Em La iniciativa de la América, Bilbao retomava um discurso de Simón Bolívar em tom pessimista sobre a união das nações americanas, mas que lhe servia para argumentar sobre a existência de uma “raça” latino-americana diferente daquela que habitava o Norte.
Tanto Bilbao quanto Caicedo acreditavam que, depois das independências nacionais da América, a evolução seguinte seria a unidade da região baseada no princípio da “liberdade”. Eles rejeitavam os modelos eslavo e estadunidense de governo, que consideravam “déspotas”.
Bilbao, ao falar dos Estados Unidos, não negava certa admiração pela forma como o país havia sido construído: com grandeza e com apoio dos imigrantes “enérgicos” da Europa, enquanto as repúblicas do Sul tinham sido marcadas pela obediência oriunda da Contrarreforma da Igreja Católica face aos protestantes. No entanto, seu argumento era que a América Latina era mais espirituosa do que a saxônica, tendo como prova definitiva a abolição da escravidão que estava em curso no continente e era vigente ainda nos EUA.
Caicedo, por sua vez, defendia que a união dos latino-americanos era uma arma contra a expansão da América do Norte. Ele via os Estados Unidos como uma “gigante república” que observava as demais como “anãs” e cuja única ligação possível era comercial.
O Brasil fora da América Latina. Para o professor da USP, os textos de Caicedo e Bilbao já escancaram um dilema que os brasileiros notam até hoje: a ausência do país como parte dessa América Latina. Bilbao, por exemplo, ignorou o império e o próprio povo do Brasil ao dizer que “um continente dominado tão somente por duas raças, com dois idiomas, com apenas duas religiões e uma forma política” que, no caso, era a república.

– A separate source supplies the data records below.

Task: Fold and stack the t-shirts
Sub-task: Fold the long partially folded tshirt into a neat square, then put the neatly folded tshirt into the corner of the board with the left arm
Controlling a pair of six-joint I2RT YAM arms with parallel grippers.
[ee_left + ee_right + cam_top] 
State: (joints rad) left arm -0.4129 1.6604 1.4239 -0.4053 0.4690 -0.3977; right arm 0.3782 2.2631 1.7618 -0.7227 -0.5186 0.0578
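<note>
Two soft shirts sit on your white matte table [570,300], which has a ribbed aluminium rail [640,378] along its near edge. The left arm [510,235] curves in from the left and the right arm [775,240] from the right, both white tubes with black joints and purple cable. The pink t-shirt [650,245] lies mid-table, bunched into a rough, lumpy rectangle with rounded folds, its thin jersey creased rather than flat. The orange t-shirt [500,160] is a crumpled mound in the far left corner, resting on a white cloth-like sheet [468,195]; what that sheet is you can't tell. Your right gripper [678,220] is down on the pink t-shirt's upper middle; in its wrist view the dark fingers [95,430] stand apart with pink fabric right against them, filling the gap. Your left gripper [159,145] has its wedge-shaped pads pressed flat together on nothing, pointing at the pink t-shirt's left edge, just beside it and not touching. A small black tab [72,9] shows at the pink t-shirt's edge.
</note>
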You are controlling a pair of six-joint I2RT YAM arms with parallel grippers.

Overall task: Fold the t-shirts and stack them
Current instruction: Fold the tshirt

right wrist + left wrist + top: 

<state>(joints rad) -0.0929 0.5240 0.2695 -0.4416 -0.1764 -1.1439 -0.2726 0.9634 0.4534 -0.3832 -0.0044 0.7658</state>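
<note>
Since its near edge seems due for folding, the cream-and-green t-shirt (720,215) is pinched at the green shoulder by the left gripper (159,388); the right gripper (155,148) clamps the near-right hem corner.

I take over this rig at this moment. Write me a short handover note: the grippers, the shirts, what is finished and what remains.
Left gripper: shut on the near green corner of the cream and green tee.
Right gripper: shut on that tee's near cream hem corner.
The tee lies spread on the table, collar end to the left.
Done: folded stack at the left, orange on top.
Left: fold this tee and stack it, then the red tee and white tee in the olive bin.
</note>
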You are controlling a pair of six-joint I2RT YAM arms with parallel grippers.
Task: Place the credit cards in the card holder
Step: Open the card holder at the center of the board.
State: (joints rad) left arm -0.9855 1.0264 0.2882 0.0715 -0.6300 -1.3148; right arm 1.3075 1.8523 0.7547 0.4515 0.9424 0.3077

Além do mais, no argumento da escravidão de Bilbao, há outro “esquecimento”: o Brasil só aboliu a instituição em 1888, enquanto as repúblicas espanholas na América já haviam abolido o mercado negreiro anos antes. “O lugar do Brasil era muito complicado nessas primeiras ideias de América Latina e, como a gente vê, é até hoje”, finaliza Ricupero.